### [Task to complete]
Pictures stay out; please output the remaining data exactly.

### [Dataset extract]
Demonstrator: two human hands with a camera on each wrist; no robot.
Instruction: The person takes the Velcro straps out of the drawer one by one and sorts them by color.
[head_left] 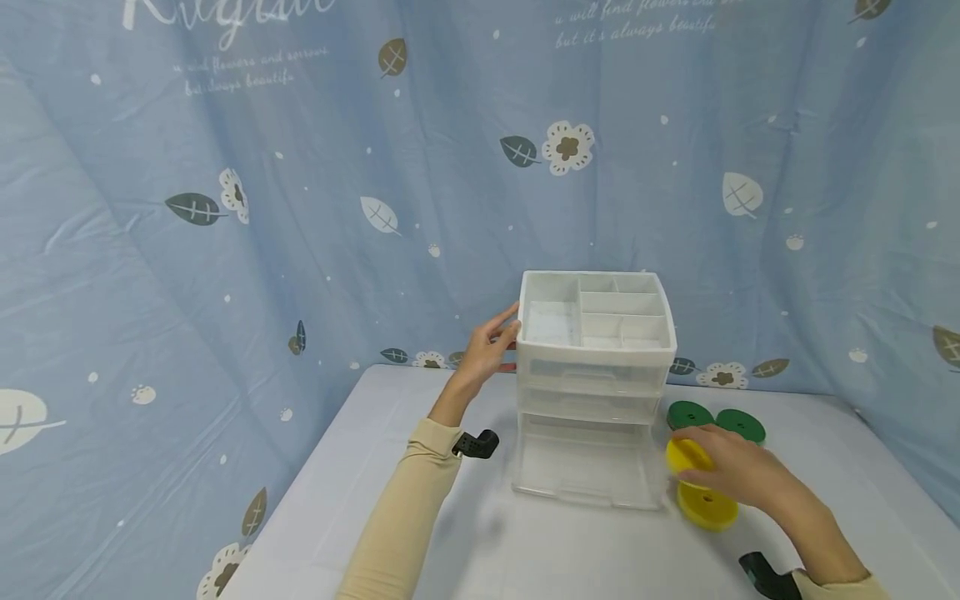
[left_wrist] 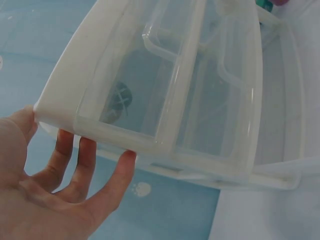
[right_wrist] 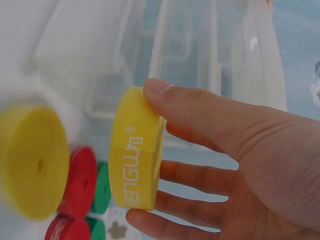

### [Completed task]
Demonstrator: two human hands with a camera on each wrist; no robot.
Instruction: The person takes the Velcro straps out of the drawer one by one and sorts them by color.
[head_left] 
[left_wrist] 
[right_wrist] 

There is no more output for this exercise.